---- — While most folks have heard of the Terminator, many have forgotten the denomi-nator. That’s the number below the line in a fraction.
Fractions seem to have scared lots of folks even though they are all around us. Miles per gallon (MPG) is certainly well-known: miles driven divided by gallons of fuel used. The more miles your drive on a given amount of gas, the higher your MPG. The more gas you use for a given number of miles, the lower your MPG.
Why then is another fraction such a mystery? Per capita personal income (PCPI) is simply total personal income (PI) divided by population (POP). The higher the PI for a given POP, the greater the per capita figure (PCPI). The more people (POP) you have for a given PI, the lower your PCPI.
Local and state economic development folks like good news, even if it is the result of negative news. When the PCPI figures for 2012 were released the week before Thanksgiving, Indiana as a state was in the envious position of having the third highest growth rate in the nation.
How did this happen? Our personal income growth was a stunning fifth fastest in the country for the year. That was teamed with a 0.3 percent population growth, 37th among the states, and less than half as fast as the United States. The slower the growth in population, the faster the growth in PCPI.
How did this play out on the county level? Well, a press release from Wabash County was ecstatic with the news the county’s PCPI grew 6.6 percent, faster than the nation (3.4 percent) and faster than the state (4.9 percent).
Neglected in the Wabash chest pounding was the population of the county declined by 0.6 percent. If your POP declines, your PCPI is boosted. A total of 54 of Indiana’s 92 counties saw POP decreases in 2012 according to the Census Bureau’s input to the PCPI numbers issued by the Bureau of Economic Analysis.

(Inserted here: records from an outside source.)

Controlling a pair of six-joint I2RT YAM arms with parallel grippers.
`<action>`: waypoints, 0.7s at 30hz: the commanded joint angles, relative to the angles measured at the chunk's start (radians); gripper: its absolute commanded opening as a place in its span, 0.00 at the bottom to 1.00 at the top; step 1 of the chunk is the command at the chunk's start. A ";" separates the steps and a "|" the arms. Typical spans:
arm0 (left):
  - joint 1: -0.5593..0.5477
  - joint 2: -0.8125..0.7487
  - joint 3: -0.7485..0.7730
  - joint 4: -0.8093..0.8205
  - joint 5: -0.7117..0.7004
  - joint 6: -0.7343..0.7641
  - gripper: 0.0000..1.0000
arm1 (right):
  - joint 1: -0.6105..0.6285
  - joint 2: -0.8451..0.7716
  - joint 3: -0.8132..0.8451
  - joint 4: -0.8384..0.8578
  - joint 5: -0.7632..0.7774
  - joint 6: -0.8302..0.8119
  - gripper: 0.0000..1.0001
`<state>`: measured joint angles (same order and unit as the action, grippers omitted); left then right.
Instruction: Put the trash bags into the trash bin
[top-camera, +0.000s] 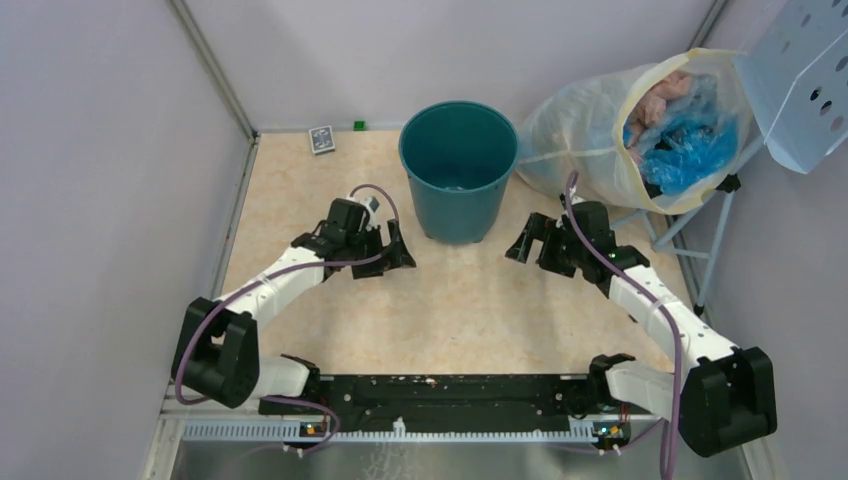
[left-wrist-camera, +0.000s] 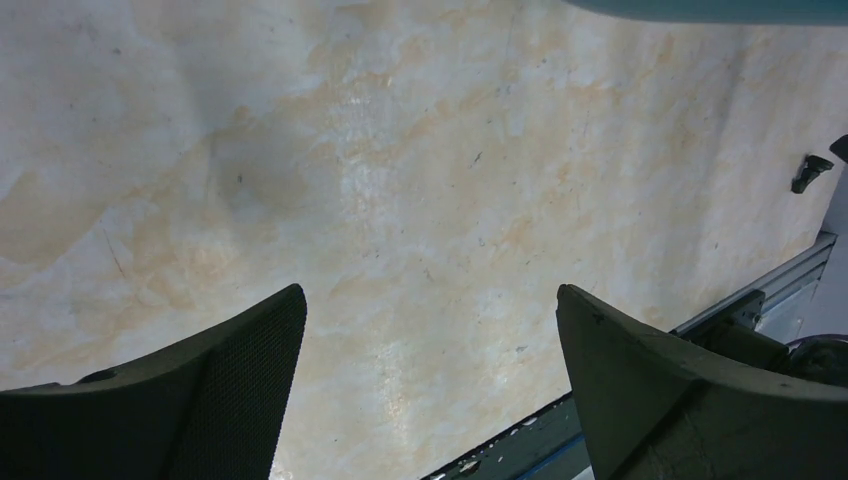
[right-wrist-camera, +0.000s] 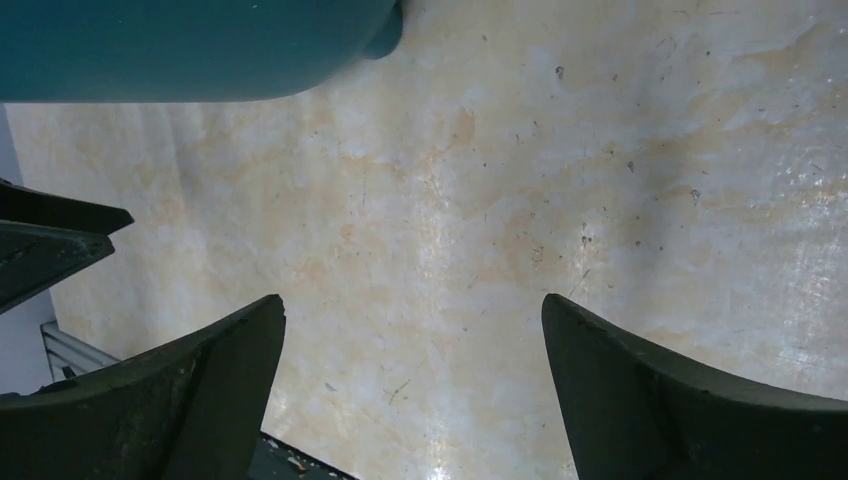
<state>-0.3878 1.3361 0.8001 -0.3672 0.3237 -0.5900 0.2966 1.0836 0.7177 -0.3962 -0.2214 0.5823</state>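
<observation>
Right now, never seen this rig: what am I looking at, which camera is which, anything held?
Two white-and-black robot arms are bolted at the near edge of a beige marbled table. The wide picture comes from a fixed camera above and behind them. The other two come from cameras on each wrist, looking down past that arm's own dark fingers at bare tabletop.

The left tool and the right tool are both open and hold nothing.

Between them, farther back, stands a round dark teal plastic bin; its inside looks nearly empty. To its right, off the table edge, leans a large clear plastic sack with a pale yellow rim, stuffed with pink and blue plastic bags. A small patterned card lies at the far left corner.
</observation>
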 joint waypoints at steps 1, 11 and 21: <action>-0.003 -0.002 0.070 0.022 -0.028 0.038 0.99 | -0.007 0.004 0.044 0.040 0.017 -0.029 0.99; -0.003 -0.113 0.081 0.084 0.059 0.067 0.99 | -0.007 -0.019 0.153 -0.012 -0.013 -0.054 0.94; -0.003 -0.176 0.200 0.142 0.073 -0.004 0.99 | -0.007 -0.006 0.539 -0.151 0.017 -0.108 0.89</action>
<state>-0.3882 1.1812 0.9001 -0.3069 0.3820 -0.5678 0.2966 1.0878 1.0832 -0.4961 -0.2222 0.5278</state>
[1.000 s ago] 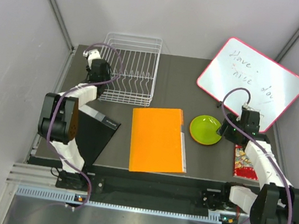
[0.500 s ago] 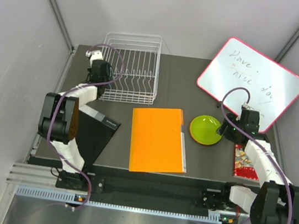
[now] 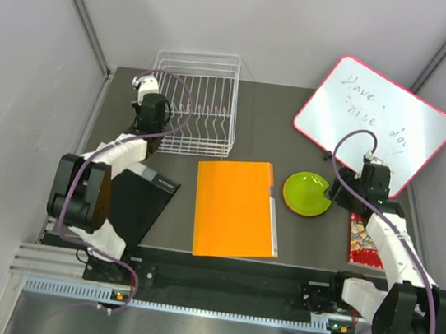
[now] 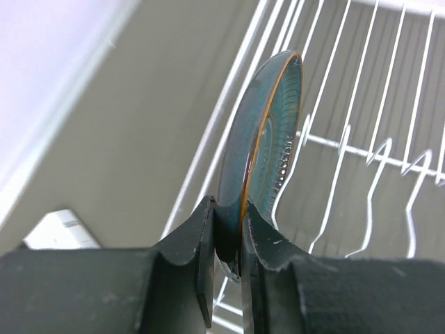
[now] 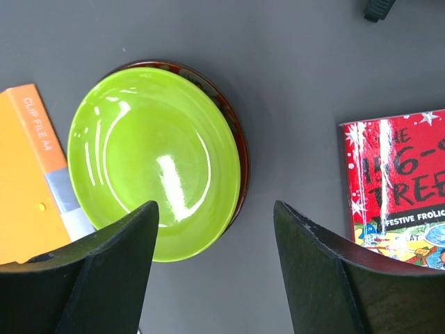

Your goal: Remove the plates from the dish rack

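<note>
Teal plate [image 4: 264,139] stands on edge, its near rim pinched by the left hand [image 4: 227,217]. The rack [image 4: 361,90] wires lie just beyond and right of it, with bare desk [image 4: 139,125] to the left. The right hand [image 5: 214,216] hangs open over the green plate [image 5: 153,153], which is stacked on the red plate [image 5: 240,139]. A folder [image 5: 28,160] lies left of that hand and a book [image 5: 396,181] right.
</note>
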You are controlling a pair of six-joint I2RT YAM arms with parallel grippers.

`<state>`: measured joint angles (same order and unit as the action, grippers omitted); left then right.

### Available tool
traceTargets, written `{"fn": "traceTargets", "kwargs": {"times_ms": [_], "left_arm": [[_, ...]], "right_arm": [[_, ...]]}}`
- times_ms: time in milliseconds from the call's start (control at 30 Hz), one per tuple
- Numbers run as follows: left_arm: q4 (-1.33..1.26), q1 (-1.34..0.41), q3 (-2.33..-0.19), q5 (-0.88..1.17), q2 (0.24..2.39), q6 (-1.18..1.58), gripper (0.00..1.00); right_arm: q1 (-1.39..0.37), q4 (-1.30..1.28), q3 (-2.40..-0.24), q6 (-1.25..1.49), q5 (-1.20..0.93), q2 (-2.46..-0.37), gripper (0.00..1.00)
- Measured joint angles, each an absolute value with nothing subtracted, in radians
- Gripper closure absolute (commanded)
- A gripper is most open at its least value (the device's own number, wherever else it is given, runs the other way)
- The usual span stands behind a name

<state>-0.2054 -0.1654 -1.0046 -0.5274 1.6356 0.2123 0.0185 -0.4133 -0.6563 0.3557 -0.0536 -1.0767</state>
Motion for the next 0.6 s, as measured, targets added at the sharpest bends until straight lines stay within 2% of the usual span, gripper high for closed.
{"fn": "traceTargets", "kwargs": {"times_ms": [267, 400, 533, 600], "left_arm": [[-0.201, -0.218, -0.986, -0.615, 1.467, 0.192, 1.0], [-0.162, -0.266, -0.986, -0.543, 1.396, 0.3, 1.0], [-0.147, -0.375, -0.97, -0.428, 1.359, 0.414, 1.0], [-0.15, -0.428, -0.955, -0.351, 1.354, 0.466, 1.0]], "right_arm": [[0.019, -0.428, -0.656, 0.363, -0.057, -1.005, 0.35], [0.019, -0.425, -0.656, 0.377, -0.112, -0.977, 0.32], [0.015, -0.352, -0.635, 0.425, -0.226, -0.939, 0.24], [0.015, -0.295, -0.611, 0.457, -0.292, -0.915, 0.24]]}}
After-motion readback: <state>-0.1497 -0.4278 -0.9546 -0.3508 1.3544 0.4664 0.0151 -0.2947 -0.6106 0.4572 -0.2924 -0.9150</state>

PCPI has been recognized by our political leadership as an important, if not vital, measure of economic well-being. However, population decline is hardly the route to a more vital community.
Lagrange County demonstrates healthy growth. In 2012, this northern county, which depends heavily on manufacturing jobs in Elkhart County, ranked second in both PCPI and PI growth, with slow POP growth. Jennings County ranked first among the state’s counties in both PCPI and PI growth, but saw its POP drop during the year.
Fast POP growth has a depressing effect on a PCPI increase. Johnson County, for example, had its 6.0 percent growth in PI become 4.7 percent growth in PCPI because of its 1.2 percent POP growth.
Ideally, a community wants to see its PCPI grow because its personal income is growing faster than its population. Indiana’s favorable PCPI growth must be evaluated recognizing that 60 percent of our counties are losing population and that growth of personal income, like the growth of population, is becoming more and more concentrated.